- Painting of Ākāśagarbha, Japan, 13th century
- Sanskrit: आकाशगर्भ Ākāśagarbha गगनगञ्ज Gaganagañja
- Chinese: (Traditional) 虛空藏菩薩 (Simplified) 虚空藏菩萨 (Pinyin: Xūkōngzàng Púsà)
- Japanese: 虚空蔵菩薩（こくうぞうぼさつ） (romaji: Kokūzō Bosatsu)
- Khmer: អាកាសគភ៌ (aa-kas-sak-koa)
- Korean: 허공장보살 (RR: Heogongjang Bosal)
- Tagalog: Akasagarbha
- Thai: พระอากาศครรภโพธิสัตว์
- Tibetan: ནམ་མཁའི་སྙིང་པོ་ Wylie:nam mkha'i snying po THL: Namkhé Nyingpo
- Vietnamese: Hư Không Tạng Bồ Tát

Information
- Venerated by: Mahāyāna, Vajrayāna

= Ākāśagarbha =

Bodhisattva in Chinese, Japanese and Korean Buddhism

Ākāśagarbha (Standard Tibetan: Namkha'i Nyingpo) is a bodhisattva in Chinese, Japanese and Korean Buddhism who is associated with the great element (mahābhūta) of space (ākāśa).

==Overview==
Ākāśagarbha is regarded as one of the eight great bodhisattvas. His name can be translated as "boundless space treasury" or "void store" as his wisdom is said to be boundless as space itself. He is sometimes known as the twin brother of the "earth store" bodhisattva Kṣitigarbha, and is even briefly mentioned in the Kṣitigarbha Bodhisattva Pūrvapraṇidhāna Sūtra.

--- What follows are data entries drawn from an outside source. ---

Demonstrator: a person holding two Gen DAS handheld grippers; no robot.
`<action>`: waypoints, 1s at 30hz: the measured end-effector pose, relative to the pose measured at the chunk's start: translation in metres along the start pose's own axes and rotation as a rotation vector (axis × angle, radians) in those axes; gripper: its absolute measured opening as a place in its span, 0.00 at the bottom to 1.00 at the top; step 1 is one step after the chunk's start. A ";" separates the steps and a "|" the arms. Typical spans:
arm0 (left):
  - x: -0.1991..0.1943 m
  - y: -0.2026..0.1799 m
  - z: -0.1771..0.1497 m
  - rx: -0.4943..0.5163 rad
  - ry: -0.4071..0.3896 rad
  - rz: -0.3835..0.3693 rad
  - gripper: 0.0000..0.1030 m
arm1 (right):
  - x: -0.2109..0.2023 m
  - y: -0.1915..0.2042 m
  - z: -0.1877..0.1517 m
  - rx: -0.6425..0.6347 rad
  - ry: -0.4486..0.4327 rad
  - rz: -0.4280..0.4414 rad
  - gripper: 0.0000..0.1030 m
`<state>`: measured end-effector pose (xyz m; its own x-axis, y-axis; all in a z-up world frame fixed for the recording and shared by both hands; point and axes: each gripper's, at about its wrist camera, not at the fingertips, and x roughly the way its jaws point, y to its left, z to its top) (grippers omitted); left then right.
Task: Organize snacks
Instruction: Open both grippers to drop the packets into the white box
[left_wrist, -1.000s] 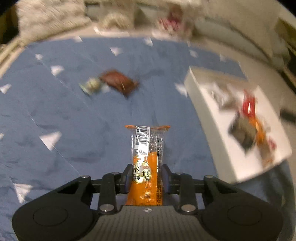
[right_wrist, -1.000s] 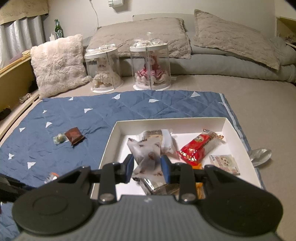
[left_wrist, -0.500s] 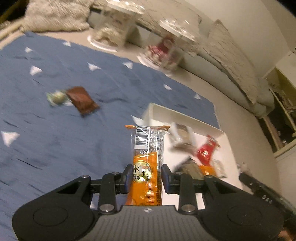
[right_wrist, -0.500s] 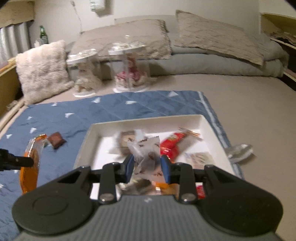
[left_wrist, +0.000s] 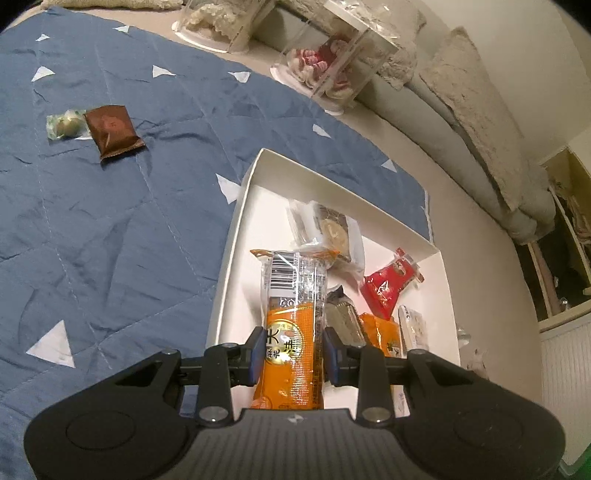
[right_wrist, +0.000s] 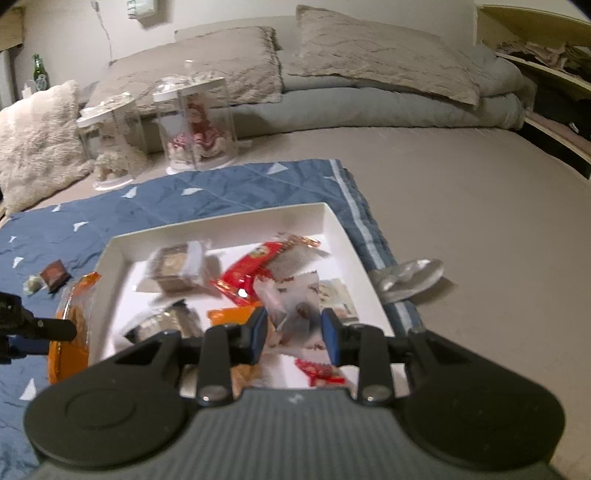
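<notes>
My left gripper (left_wrist: 293, 354) is shut on an orange snack packet (left_wrist: 293, 325) and holds it over the near left part of the white box (left_wrist: 236, 229); the packet also shows in the right wrist view (right_wrist: 74, 321). My right gripper (right_wrist: 293, 330) is shut on a pale printed snack bag (right_wrist: 295, 302) above the box's (right_wrist: 340, 229) near right part. The box holds several snacks, among them a red packet (left_wrist: 388, 288) and a clear wrapped pastry (left_wrist: 325, 229). A brown packet (left_wrist: 112, 131) and a green-wrapped sweet (left_wrist: 64, 125) lie on the blue quilt (left_wrist: 92, 240).
Two clear display cases with dolls (right_wrist: 195, 125) (right_wrist: 110, 144) stand beyond the quilt. A crumpled silver wrapper (right_wrist: 410, 275) lies right of the box. Pillows (right_wrist: 376, 55) and a fluffy cushion (right_wrist: 37, 140) line the back. Shelving (left_wrist: 561, 236) is at the right.
My left gripper has carried the orange packet rightward from over the quilt to over the box. My right gripper has moved the pale bag toward the box's right side.
</notes>
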<state>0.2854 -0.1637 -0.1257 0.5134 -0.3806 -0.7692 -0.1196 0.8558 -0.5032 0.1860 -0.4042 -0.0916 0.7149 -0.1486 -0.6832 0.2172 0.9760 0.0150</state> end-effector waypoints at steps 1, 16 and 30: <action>0.001 -0.001 0.000 -0.001 -0.007 0.010 0.34 | 0.003 -0.003 -0.001 0.008 0.007 -0.006 0.37; 0.015 0.001 0.003 0.044 0.035 0.069 0.55 | 0.041 -0.024 -0.010 0.031 0.160 -0.157 0.39; -0.001 -0.013 -0.006 0.195 0.067 0.071 0.63 | 0.007 -0.024 -0.006 0.037 0.141 -0.152 0.51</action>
<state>0.2813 -0.1762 -0.1208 0.4510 -0.3339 -0.8277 0.0169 0.9304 -0.3661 0.1819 -0.4275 -0.1012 0.5729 -0.2674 -0.7748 0.3415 0.9372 -0.0709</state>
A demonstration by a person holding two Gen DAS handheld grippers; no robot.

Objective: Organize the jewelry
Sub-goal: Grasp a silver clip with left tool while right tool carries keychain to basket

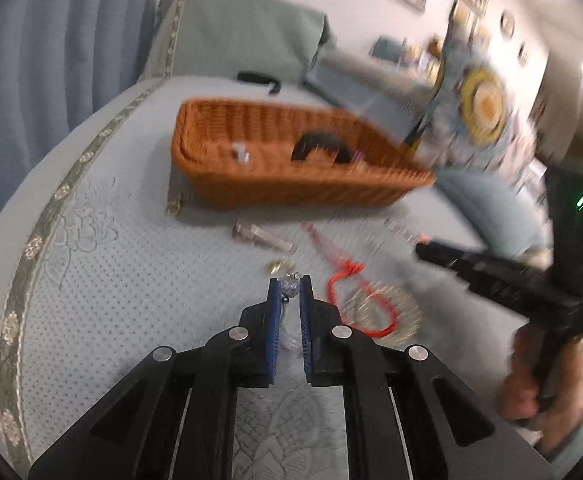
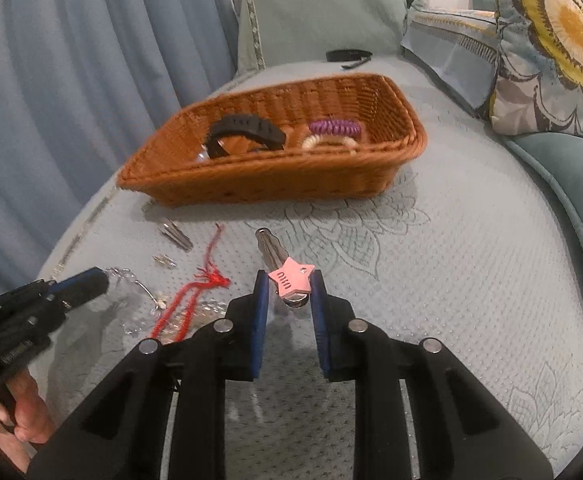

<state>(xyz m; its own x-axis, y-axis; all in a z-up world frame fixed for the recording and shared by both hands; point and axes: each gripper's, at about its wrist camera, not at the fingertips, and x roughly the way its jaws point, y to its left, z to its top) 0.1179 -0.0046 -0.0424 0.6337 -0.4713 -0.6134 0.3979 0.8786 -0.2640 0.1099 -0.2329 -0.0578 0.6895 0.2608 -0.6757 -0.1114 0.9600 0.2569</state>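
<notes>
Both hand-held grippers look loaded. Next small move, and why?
Probably carry both to the wicker basket and release. The right hand-held gripper pinches the pink star hair clip, the left hand-held gripper a sparkly clear piece; bands already lie in the basket.

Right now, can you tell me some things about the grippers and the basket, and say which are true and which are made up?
1. The right gripper pinches a pink star-shaped hair clip. True.
2. The woven orange-brown basket has nothing in it. False: a black band, a purple coil hair tie and a cream ring lie inside.
3. The left gripper is shut on a small sparkly clear-beaded piece. True.
4. The red cord lies in the basket. False: it lies on the pale blue quilted cover, in front of the basket.
</notes>
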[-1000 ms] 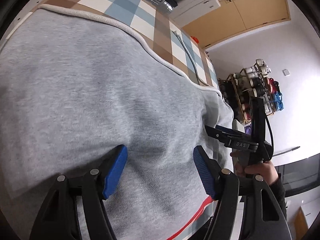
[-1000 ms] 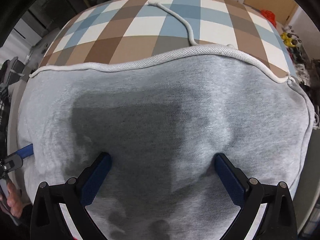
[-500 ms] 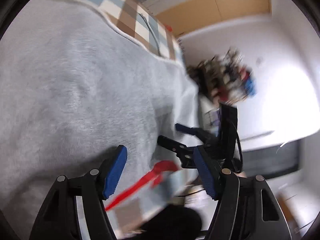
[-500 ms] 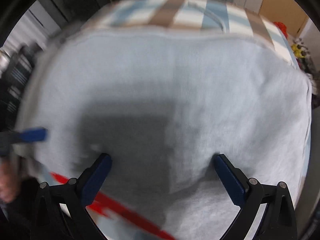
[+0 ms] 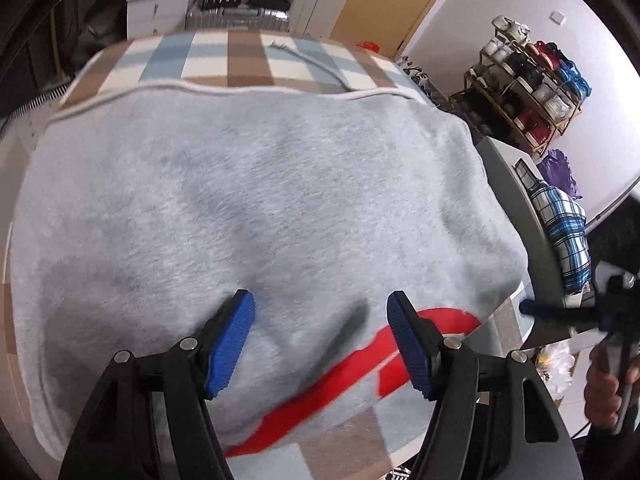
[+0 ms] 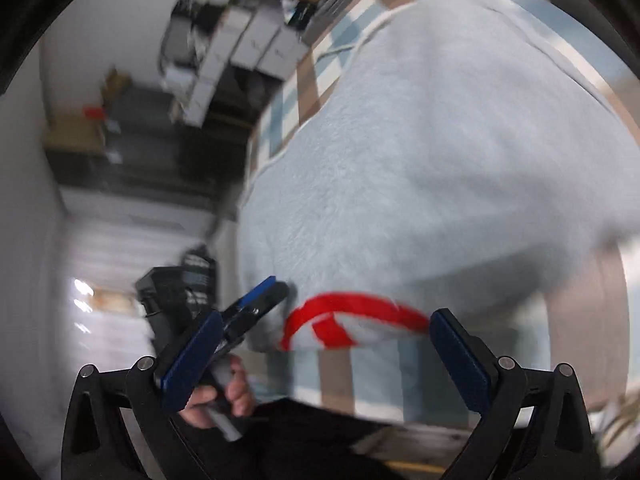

Associated with the qualities of Gautama Buddha, he is able to purify transgressions.

Kūkai, the founder of Shingon Buddhism, met a famous monk who is said to have repeatedly chanted a mantra of Ākāśagarbha as a young Buddhist acolyte. Kūkai took a tutorial with him on Kokuzou-Gumonji (a secret doctrine method, 虚空蔵求聞持法). As he chanted the mantra, he experienced a vision whereby Ākāśagarbha told him to go to Tang China to seek understanding of the Mahāvairocana Abhisaṃbodhi Sūtra. Later he would go to China to learn Tangmi from Huiguo, and then go on to found the Shingon tradition of esoteric Buddhism in Heian Japan.

==Sutras==
There are several Mahāyāna sūtras in which Ākāśagarbha Bodhisattva is a central figure:
- 《虛空藏菩薩經》 (Ākāśagarbha Bodhisattva Sūtra T.405)
- 《佛説虚空藏菩薩神呪經》(Buddha Speaks the Ākāśagarbha Bodhisattva Dhāraṇī Sūtra T.406)
- 《虛空藏菩薩神呪經》(Ākāśagarbha Bodhisattva Dhāraṇī Sūtra T.0407)
- 《虛空孕菩薩經》 (Ākāśagarbha Bodhisattva Sūtra T.0408)
- 《觀虚空藏菩薩經 》(The Meditation on Ākāśagarbha Bodhisattva Sūtra T.0409)
- 《虚空藏菩薩能滿諸願最勝心陀羅尼求聞持法》(The Method of the Victorious, Essential Dharāṇi for Having Wishes Heard by the Bodhisattva Space-Store Who Can Fulfill Requests T.1145)
- 《大虚空藏菩薩念誦法》 (The Method of Invoking the Great Ākāśagarbha Bodhisattva T.1146)
- 《聖虛空藏菩薩陀羅尼經》 (Dhāraṇī of the Space-Store Bodhisattva T.1147)
- 《佛説虚空藏陀羅尼》 (Buddha Speaks the Ākāśagarbha Dharāṇi　T.1148)
- 《五大虚空藏菩薩速疾大神驗祕密式經》(The Five Great Ākāśagarbha Bodhisattvas Sūtra T.1149)
- 《虛空藏菩薩問七佛陀羅尼呪經》(Ārya Saptabuddhaka Sūtra or Dhāraṇī of the Space-Store Bodhisattvaʼs Questions to Seven Buddhas T.1333)
- 《如來方便善巧呪經》 (Incantation of the Tathāgatas' Skillful Means T.1334)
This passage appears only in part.